A Milli Takım'ın 2014 Dünya Şampiyonası'nda yer almak zorunda olduğunu kaydeden Avcı, sözlerini şöyle sürdürdü:
''Son 2 kupada yokuz. UEFA ve Şampiyonlar Ligi'nde başarılarımız yok. 2014 Dünya Kupası olmazsa olmazlarımızdan bir tanesi. Dünya futbolunda İspanya ve Almanya gibi önemli ülkelerden Hollanda ile eşleştik. Artık eşik atlayalım diyoruz. Hollanda'da iyi bir başlangıç yapıp, önemli bir yol kat edebiliriz. Gerekli yatırımları yaparak sabır ve zamanla ektiklerimizin karşılığını almak zorundayız. Bunları oluşturursak, istikrarlı bir turnuva takımı olma hedefini gerçekleştirebiliriz. Mayıs ayı itibariyle oynayacağımız hazırlık maçlarında, neler yapabileceğimiz ortaya çıkacak.''
Kulüplerde yabancı sayısının daha az olmasının hedeflerinden biri olduğunu, İstanbul Büyükşehir Belediyespor'u çalıştırdığı dönemde yerli oyuncuyu tercih ettiklerini bu nedenle kulübün 1 milyon dolar kar ettiğini anlatan Avcı, şöyle devam etti:
''Doğru adımlar atıldıktan sonra, yabancı oyuncu sayısını 5 sene sonra serbest bıraksınlar. Bak bakalım yabancı oyuncu alabilecekler mi? Aksi halde Milli Takımların kaynağını Almanya oluşturacak, bu çok doğru değil. Bunun için de temaslarımız var.
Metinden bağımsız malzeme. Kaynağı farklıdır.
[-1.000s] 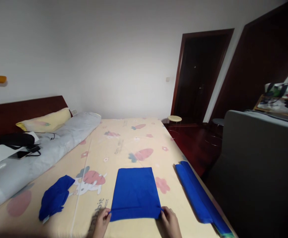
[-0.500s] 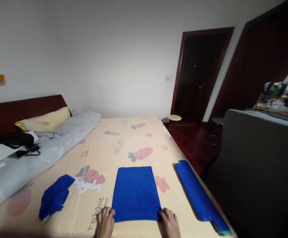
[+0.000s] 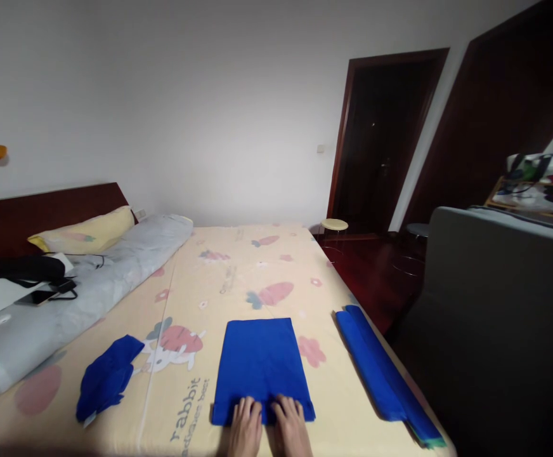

Buna benzer örnekler Avrupa'da da var. Yabancı sayısıyla ilgili Türkiye Futbol Federasyonu'nun da çalışmaları var. Bunu kulüplerle paylaşacaklar. Yabancı sayısının az olması, milli takımların kaynaklarının daha geniş kapsamlı olmasını sağlayacaktır.''
''Şike davası''
Öğrencilerin sorularını da yanıtlayan Avcı, futbolda ''şike'' dava süreciyle ilgili bir soru üzerine, bu konuda hiç konuşmadığını belirterek, ''Önümüzdeki süreç bize neyi getirecek beklemek lazım. Bundan sonra yorum yapmak daha doğru olabilir. Milli Takımımızın uluslararası yarışmada olması önemli. Kulüp takımlarının Avrupa'da mücadele etmemesinin, Milli Takım'a yansıması olumsuz olur. Zamana bırakalım, zaman karşımıza neyi çıkaracak ona göre değerlendirme yapmamız daha doğru olur'' dedi.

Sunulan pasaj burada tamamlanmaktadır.